La clef est bien entendu l’engagement effectif des institutions gouvernementales. Le e-gouvernement ne peut en aucune façon devenir une réalité si par exemple le site principal du gouvernement reste vieillot et si les fonctionnaires d’Etat continuent d’utiliser des adresses emails yahoo et hotmail pour leurs correspondances officielles (ce qui n’est pas le cas du Sénégal et d’autres pays de l’Afrique de l’Ouest).Depuis des années nous avons entrepris de nombreux projets mais sans grand succès. Le cadre juridique général régissant le milieu des affaires – et qui n’a rien à voir directement avec les TICs – doit lui-même subir des modifications allant vers un meilleur encadrement. Une réglementation améliorée des TICs qui soit indépendante à la fois des géants du marché et de l’Etat est nécessaire.

Il est aussi dommage que pendant des années nous ayons eu une mauvaise et pourtant dispendieuse connectivité, et ce bien qu’il faille admettre que les choses ont malgré tout évolué. C’est un cauchemar par exemple que de tenter de télécharger des fichiers audio ou vidéo d’un cybercafé ou de la plupart des foyers au Bénin.

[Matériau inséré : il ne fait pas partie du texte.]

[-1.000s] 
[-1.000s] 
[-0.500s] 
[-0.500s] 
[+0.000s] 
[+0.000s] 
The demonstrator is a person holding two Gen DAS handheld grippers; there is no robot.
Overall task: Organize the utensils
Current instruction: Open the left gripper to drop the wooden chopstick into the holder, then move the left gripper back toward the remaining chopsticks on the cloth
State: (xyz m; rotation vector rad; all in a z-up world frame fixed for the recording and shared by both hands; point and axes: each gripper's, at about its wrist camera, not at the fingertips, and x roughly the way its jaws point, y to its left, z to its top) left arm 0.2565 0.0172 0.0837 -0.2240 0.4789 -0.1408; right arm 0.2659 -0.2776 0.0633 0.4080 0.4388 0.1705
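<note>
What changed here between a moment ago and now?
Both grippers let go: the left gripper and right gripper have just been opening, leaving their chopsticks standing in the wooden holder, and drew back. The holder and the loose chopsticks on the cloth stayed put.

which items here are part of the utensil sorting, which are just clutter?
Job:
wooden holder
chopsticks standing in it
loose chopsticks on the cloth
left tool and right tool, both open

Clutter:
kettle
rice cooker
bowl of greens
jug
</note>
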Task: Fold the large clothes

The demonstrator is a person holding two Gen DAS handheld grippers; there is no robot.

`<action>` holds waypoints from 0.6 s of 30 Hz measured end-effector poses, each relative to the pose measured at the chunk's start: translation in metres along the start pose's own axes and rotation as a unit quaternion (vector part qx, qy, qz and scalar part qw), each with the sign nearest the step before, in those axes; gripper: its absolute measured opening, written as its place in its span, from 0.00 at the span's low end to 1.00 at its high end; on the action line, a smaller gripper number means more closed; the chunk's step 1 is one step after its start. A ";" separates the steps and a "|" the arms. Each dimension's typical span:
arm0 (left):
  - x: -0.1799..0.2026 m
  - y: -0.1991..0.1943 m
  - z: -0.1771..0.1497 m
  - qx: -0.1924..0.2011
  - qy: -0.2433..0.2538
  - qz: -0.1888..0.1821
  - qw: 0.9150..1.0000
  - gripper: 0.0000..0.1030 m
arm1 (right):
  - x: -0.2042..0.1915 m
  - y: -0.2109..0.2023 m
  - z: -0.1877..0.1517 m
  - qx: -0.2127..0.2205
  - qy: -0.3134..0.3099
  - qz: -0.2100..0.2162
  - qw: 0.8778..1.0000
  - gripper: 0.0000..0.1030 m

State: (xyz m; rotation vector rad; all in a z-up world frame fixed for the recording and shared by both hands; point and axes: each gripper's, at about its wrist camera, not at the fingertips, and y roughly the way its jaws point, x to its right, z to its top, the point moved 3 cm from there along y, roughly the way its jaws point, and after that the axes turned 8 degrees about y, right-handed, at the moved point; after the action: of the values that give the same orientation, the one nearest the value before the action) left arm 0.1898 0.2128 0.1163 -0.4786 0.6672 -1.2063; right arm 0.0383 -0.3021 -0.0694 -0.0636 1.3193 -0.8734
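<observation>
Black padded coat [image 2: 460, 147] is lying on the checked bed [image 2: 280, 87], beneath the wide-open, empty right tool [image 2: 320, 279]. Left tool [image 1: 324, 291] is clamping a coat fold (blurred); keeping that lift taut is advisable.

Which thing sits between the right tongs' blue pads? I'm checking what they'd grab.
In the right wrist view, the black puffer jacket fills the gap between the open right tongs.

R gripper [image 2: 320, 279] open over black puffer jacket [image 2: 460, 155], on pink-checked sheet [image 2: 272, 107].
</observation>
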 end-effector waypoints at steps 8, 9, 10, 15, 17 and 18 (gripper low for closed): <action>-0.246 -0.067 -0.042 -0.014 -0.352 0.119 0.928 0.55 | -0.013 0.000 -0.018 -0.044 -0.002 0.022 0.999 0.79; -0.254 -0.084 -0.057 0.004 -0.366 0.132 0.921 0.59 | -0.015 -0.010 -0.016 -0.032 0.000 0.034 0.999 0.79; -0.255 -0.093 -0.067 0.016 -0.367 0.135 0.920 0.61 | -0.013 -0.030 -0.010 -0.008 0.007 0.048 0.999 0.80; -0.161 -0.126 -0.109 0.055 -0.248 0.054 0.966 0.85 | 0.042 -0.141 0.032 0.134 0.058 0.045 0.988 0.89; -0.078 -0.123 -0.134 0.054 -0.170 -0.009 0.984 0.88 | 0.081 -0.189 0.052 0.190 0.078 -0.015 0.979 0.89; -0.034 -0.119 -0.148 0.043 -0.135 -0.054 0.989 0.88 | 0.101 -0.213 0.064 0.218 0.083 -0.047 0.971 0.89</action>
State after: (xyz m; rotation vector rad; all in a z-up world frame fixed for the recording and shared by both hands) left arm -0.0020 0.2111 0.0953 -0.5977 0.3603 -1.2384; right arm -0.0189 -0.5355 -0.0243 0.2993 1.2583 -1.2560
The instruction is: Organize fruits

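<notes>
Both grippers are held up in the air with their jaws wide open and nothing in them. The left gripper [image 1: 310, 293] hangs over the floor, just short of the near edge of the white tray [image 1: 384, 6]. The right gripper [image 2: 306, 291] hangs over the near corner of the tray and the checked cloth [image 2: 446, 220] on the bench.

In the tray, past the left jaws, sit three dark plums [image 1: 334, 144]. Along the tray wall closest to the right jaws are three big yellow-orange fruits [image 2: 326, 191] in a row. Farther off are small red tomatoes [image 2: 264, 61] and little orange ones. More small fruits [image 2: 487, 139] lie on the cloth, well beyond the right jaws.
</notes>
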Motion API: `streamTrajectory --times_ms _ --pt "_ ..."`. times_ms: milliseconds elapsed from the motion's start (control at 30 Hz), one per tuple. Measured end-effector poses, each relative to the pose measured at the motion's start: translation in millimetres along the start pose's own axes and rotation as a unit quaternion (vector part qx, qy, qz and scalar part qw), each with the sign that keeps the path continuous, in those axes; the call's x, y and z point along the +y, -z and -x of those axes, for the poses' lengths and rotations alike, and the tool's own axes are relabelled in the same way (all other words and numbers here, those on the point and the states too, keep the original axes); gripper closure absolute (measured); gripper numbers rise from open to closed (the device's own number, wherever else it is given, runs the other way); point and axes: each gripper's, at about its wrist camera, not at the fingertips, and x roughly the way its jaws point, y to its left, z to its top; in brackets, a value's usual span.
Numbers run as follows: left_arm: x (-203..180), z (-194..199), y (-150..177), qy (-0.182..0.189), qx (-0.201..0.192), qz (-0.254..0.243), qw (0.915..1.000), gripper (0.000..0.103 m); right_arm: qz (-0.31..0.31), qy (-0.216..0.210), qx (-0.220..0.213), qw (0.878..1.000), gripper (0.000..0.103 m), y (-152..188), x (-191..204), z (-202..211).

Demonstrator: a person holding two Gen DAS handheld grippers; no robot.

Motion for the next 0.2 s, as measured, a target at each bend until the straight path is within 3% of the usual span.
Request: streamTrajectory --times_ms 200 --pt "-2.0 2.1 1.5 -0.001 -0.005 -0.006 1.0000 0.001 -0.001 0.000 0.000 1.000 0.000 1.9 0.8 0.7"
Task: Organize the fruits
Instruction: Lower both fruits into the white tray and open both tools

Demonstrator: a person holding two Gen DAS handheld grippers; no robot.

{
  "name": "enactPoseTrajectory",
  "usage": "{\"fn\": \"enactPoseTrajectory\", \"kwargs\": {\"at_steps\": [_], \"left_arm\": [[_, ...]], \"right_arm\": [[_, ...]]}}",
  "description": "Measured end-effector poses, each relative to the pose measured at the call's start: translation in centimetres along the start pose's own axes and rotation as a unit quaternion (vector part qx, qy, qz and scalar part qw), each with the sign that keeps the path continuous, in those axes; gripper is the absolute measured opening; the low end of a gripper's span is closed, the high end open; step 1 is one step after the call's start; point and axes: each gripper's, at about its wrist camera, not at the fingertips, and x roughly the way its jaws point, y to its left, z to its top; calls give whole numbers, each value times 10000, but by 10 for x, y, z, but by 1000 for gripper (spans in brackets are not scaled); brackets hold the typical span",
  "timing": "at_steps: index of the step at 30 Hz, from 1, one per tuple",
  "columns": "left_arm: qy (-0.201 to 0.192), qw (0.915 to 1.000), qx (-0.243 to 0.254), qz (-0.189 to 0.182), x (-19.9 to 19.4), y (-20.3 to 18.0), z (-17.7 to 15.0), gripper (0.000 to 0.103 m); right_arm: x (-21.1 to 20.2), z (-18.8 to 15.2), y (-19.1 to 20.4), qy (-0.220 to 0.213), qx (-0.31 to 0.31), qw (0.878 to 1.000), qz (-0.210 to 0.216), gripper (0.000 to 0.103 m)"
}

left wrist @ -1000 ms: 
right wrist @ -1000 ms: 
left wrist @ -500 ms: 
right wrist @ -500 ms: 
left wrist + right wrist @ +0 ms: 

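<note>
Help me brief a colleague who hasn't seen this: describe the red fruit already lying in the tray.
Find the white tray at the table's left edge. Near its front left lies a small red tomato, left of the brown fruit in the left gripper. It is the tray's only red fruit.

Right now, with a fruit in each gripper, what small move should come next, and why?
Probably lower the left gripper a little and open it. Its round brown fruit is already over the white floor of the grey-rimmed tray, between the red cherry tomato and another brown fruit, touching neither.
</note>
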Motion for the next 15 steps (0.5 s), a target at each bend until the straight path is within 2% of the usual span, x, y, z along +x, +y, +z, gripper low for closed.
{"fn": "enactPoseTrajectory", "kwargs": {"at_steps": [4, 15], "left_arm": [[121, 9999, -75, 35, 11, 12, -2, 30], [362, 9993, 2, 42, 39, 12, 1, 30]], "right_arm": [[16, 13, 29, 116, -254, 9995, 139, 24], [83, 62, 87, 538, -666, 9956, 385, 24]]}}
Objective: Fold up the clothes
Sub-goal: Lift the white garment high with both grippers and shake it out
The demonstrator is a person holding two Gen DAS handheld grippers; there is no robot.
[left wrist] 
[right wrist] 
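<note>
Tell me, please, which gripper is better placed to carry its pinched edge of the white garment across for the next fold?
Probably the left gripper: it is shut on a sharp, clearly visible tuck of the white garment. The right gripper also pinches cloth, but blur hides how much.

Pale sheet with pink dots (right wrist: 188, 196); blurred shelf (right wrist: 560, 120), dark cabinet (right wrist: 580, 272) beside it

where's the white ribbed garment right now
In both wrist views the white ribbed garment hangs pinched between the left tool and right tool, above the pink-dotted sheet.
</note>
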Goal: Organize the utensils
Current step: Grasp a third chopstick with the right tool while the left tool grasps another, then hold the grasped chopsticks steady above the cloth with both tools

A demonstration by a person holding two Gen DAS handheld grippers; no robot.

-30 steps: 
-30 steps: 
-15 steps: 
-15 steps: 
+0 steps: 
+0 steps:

Nous avons connu à plusieurs reprises des pannes totales de connectivité liées à la fibre optique qui ont touché tout le pays pendant plusieurs jours. Un tel cas s’est produit dernièrement lorsque du 6 au 12 janvier 2012 il n’y a eu aucun accès possible à internet dans tout le Bénin et ce, supposément parce qu’un incendie est survenu exactement là où les équipements techniques de la fibre optique étaient installés. A terme, tout cela incombe à des  problèmes de gestion et d’entretien qui depuis des années privent les citoyens et les entreprises de l’utilisation des TICs, et ce quelles que soient les politiques adoptées dans ce domaine.